Speaking of the Kindle, it’s instructive to note how the book companies are trying the same stall that ultimately killed the record cartel, slowing down the release of some e-titles until they’ve milked the airport crowd. Meanwhile, Comcast is within minutes if not already releasing its on-demand access to premium content, and Netflix over Silverlight is spurring MacMini sales hooked up to sub-$700 1080 HD screens. We’re in mop up mode here, and the less-is-more design model of matching the quality of content with delivery mechanism is tipping the marketplace from downloading to streaming and built-in to bluetooth. As I told the Googlers, the marketplace won’t wait for HTML5, so HTML5 will have to come to them. I can’t say …

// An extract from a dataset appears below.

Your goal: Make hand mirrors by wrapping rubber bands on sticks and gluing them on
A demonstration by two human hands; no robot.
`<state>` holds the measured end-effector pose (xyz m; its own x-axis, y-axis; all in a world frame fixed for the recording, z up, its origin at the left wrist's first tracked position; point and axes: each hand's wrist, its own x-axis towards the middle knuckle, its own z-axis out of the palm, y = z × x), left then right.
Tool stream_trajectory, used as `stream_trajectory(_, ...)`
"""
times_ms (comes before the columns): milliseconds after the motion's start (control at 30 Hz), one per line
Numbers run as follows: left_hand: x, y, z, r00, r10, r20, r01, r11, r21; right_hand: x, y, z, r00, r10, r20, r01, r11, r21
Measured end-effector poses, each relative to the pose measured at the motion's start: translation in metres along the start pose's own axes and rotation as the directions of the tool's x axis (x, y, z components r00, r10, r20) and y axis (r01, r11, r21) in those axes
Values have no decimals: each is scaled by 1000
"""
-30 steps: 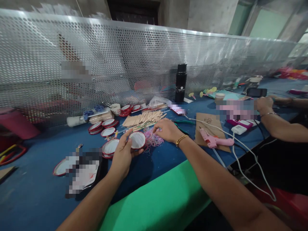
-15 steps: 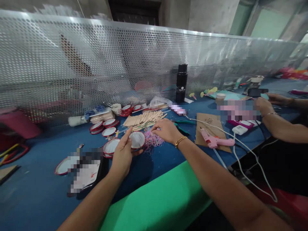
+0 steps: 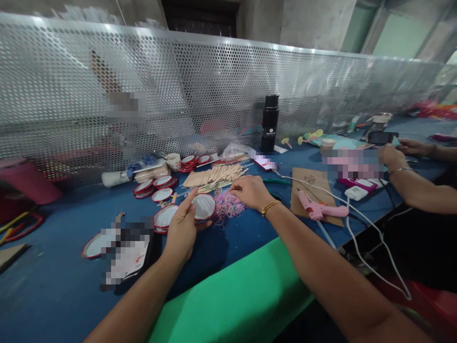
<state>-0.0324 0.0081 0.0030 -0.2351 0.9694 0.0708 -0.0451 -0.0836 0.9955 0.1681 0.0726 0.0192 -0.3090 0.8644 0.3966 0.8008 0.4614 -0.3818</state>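
Note:
Between the thumb and fingers of my left hand (image 3: 183,226) is a round white disc with a red rim (image 3: 203,206), its pale face tilted up toward me. My right hand (image 3: 253,193) is at the upper right edge of a tangle of pink and purple strings (image 3: 228,206), thumb and index finger pinched together; whatever is between the tips is too small to make out. Left of my left hand, partly behind it, lie stacked red-rimmed discs (image 3: 165,216). A heap of flat wooden sticks (image 3: 214,176) spreads just beyond both hands.
More red-rimmed discs (image 3: 162,195) lie at the back left. A black tray (image 3: 150,257) stands at front left. To the right, a pink glue gun (image 3: 319,207) rests on cardboard (image 3: 298,181), with a white cable (image 3: 353,228) nearby. A black bottle (image 3: 270,125) stands behind; a co-worker's hands (image 3: 392,155) are far right.
My right hand has shifted slightly to the right, uncovering more of the string tangle. My left hand keeps the disc in nearly the same place.

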Motion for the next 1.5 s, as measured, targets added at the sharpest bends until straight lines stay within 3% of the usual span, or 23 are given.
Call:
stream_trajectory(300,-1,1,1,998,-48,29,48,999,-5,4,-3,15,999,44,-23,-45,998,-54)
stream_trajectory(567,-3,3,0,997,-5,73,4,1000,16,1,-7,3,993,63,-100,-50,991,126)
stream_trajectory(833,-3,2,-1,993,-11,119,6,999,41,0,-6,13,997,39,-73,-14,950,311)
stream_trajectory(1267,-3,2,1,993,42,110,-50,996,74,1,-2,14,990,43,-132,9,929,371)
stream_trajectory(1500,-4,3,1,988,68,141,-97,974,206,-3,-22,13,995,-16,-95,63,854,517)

As the evening wound down, I talked with several Googlers about data portability and the Google stranglehold in search. I can’t say what they said, but I said I’m not worried about storing all my data in Gmail because it’s a lot safer than on my hardrive or not backed up as it always turns out to be. As to the Facebook issues regarding privacy and the difficulty of protecting digital breadcrumbs from winding up in someone’s unintended stuffing, I doubt the ability to constrain the leaking of private data and instead suggested Google would eventually be held responsible for surfacing inappropriate data at the top of its searches. In fact, what I am looking for are self-service tools that let me submit requests for redacting search results around the publishing of private data.

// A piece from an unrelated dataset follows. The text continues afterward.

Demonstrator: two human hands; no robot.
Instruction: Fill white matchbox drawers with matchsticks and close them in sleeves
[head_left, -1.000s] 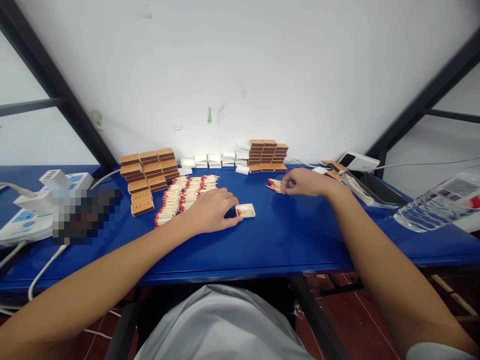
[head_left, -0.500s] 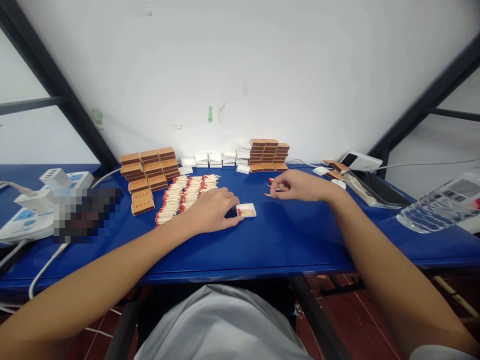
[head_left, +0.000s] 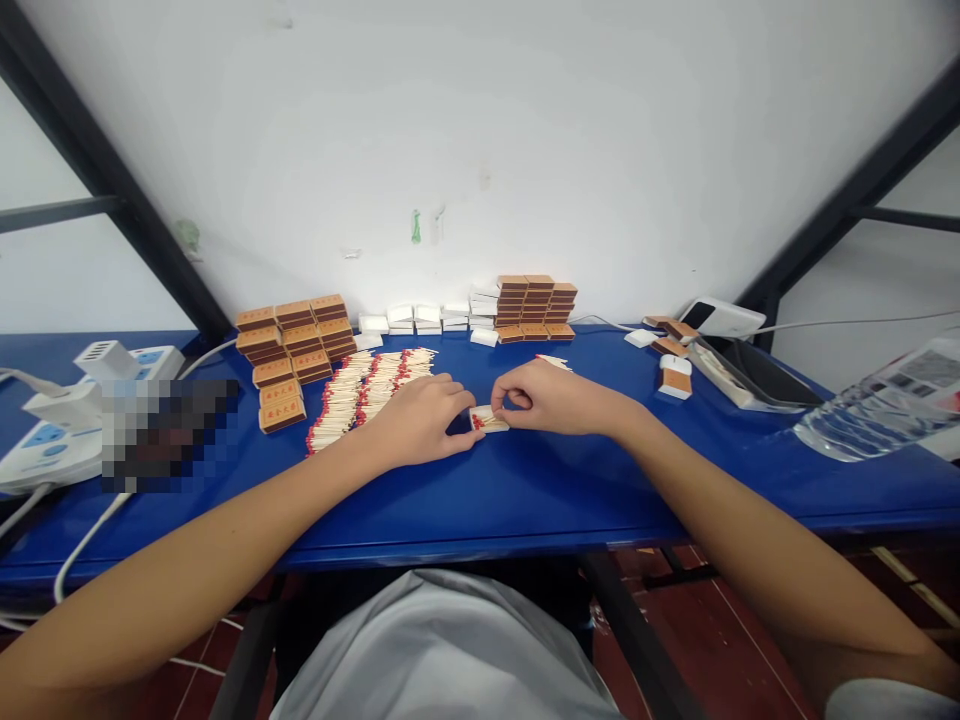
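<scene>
A small white matchbox tray [head_left: 496, 430] lies on the blue table, with several red-headed matches [head_left: 480, 422] at its left end. My left hand [head_left: 427, 420] rests on the table and steadies the tray's left end between thumb and fingers. Over the tray's right half, my right hand [head_left: 536, 394] is closed in a pinch on matches, their heads pointing left; its fingers hide part of the tray. Rows of loose matches [head_left: 341, 400] lie left of my left hand, partly covered by it. A few more matches [head_left: 553, 361] lie behind my right hand.
Stacked brown matchboxes [head_left: 292, 345] stand at left, and more boxes [head_left: 534, 305] by the wall beside white trays [head_left: 427, 316]. Power strip [head_left: 45, 445] and cables are far left. At right are loose covers [head_left: 670, 346], a white device [head_left: 721, 317] and a plastic bottle [head_left: 870, 410].
My right hand has moved left with the matches, from the table behind to over the tray. My left hand has stayed at the tray's left end.
</scene>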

I can’t say what the Googlers think, but my bet is that this counter filtering will produce a new responsibility for data vendors, placing the onus on the search publishers to be responsible for what private data is made widely available when the appropriate IP owners (parents and individuals) have registered a social DMCA notice. As I told the Googlers, users (us) don’t care where the data is actually stored, only how it is being published and to who. I also predicted this technology will become a valuable part of competitive search offerings.

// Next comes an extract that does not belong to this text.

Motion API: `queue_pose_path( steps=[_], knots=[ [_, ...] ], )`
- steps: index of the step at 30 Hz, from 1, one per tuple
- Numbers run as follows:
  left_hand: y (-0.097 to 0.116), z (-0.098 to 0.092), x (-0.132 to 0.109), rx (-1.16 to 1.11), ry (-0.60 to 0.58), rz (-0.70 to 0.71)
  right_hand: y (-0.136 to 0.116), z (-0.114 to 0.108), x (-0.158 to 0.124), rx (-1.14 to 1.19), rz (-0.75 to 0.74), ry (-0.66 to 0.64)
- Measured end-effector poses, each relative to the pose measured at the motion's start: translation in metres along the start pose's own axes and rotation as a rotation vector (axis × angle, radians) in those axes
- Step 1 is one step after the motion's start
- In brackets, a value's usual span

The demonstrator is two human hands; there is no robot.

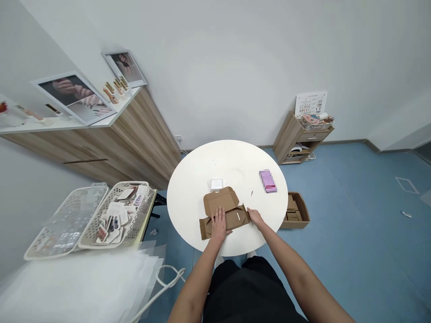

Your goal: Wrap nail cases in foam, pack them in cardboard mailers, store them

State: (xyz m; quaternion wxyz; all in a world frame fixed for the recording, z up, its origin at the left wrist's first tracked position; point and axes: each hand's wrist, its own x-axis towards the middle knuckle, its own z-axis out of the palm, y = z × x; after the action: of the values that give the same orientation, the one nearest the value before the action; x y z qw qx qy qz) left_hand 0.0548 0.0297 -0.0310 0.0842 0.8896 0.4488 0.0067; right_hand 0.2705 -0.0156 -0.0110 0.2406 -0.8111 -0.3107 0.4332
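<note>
An unfolded brown cardboard box [220, 201] lies on the round white table [188, 179] right in front of me. My left hand [219, 224] rests flat on its middle panel, fingers stretched out. At the box's right end, my right hand [256, 217] grips a side flap [247, 213] that stands partly raised. A small white case [216, 184] sits just behind the box. Farther right lies a purple packet [268, 181], its surface blurred, and a tiny dark reddish piece [252, 194] is between it and the box.
Beside the table on the right, a brown bin [305, 211] holds folded cardboard. Two white baskets [143, 215] with cards and clear plastic stand at left, near a white cable [168, 285]. A wooden cabinet [148, 134] and a small shelf unit [286, 134] stand along the wall.
</note>
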Motion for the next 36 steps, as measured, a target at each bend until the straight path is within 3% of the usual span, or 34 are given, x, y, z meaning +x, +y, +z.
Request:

Perhaps the Googlers will surface some of their opinions on these subjects in the coming days, but even if they remain to be mined from open source archives the general thrust of the conversation is moving forward inevitably, beyond closed v. open and toward a pragmatic mix of both worlds. That’s why Silverlight is so viral in its evolution, moving in the past few months from a radical challenge to a conservative fundamental. Just as with ChromeOS, we still hear caveats and shadings about the disruptive qualities of these WebOS strategies, but simultaneously the boundaries between these two seemingly different paradigms are blurring to the point of disappearing.

The social layer is now the unifying driver of both platforms, and those industries, whether enterprise, media, or mobile, are being pushed into a single fabric. The realtime feedback loop retrieves gestures of interest and lack of it to the filtering server where it is compared to others with similar affinities and discounts applied based on the likelihood of accepting those offers. This builds on the Google Adsense model and its economies of scale around advertiser volume, but the social graph produces rich hubs of affinity which produce greater return. Swarm ranking trumps broader audiences when the tools to harvest more implicit affinities are available directly to the producers of the new products made viable.

But that’s just what I said. The other side of the conversation was at least as interesting. For now, this will have to be like one of Bob Newhart’s famous phone monologues, where you only hear Bob’s side of the call. Like the famous 8 foot invisible rabbit Harvey, after awhile you start to see and hear him just fine, thank you.